▶ _Activity_
Please write out all the data that follows exactly, without the pictures.

▶ _Supplied material_
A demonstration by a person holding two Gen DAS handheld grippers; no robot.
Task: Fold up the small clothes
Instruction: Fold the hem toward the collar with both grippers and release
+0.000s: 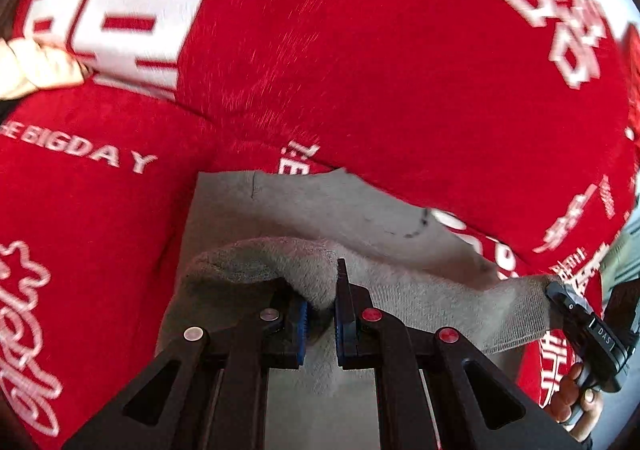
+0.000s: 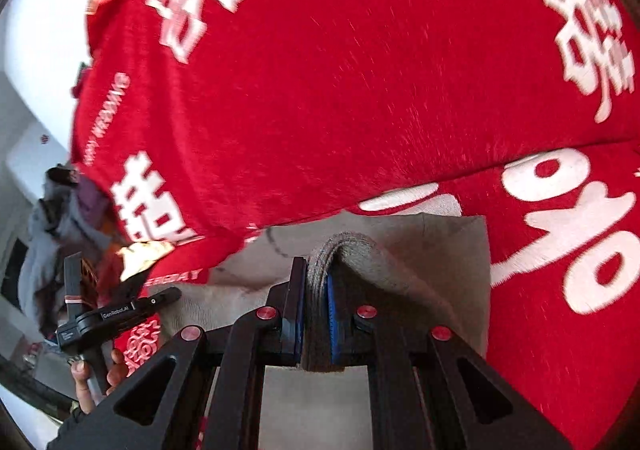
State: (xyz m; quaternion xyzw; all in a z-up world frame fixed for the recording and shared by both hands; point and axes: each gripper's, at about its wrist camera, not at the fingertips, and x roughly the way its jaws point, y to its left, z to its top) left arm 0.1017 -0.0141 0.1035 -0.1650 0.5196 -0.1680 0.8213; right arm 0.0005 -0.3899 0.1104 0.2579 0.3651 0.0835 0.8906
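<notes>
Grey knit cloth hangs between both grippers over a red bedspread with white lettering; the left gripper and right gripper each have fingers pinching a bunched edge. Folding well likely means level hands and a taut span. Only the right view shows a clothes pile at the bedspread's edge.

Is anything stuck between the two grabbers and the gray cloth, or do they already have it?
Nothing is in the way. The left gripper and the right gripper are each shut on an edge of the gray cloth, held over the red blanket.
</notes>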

▶ _Expected answer_
A demonstration by a person holding two Gen DAS handheld grippers; no robot.
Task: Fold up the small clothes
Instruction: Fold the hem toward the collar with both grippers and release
+0.000s: 
+0.000s: 
State: (xyz m; quaternion xyzw; all in a z-up world frame fixed for the recording and shared by both hands; point and axes: each gripper's, at about its wrist camera, not at the fingertips, and x roughly the way its jaws point, y to its left, z to its top) left arm 0.1017 -0.0141 0.1035 -0.1650 0.5196 -0.1680 0.8213; right arm 0.0005 -0.3899 0.1104 0.2579 0.3651 0.0835 0.8906
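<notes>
Grey knit cloth hangs between both grippers over a red bedspread with white lettering; the left gripper and right gripper each have fingers pinching a bunched edge. Folding well likely means level hands and a taut span. Only the right view shows a clothes pile at the bedspread's edge.

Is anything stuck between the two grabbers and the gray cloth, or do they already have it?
Nothing is in the way. The left gripper and the right gripper are each shut on an edge of the gray cloth, held over the red blanket.
</notes>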

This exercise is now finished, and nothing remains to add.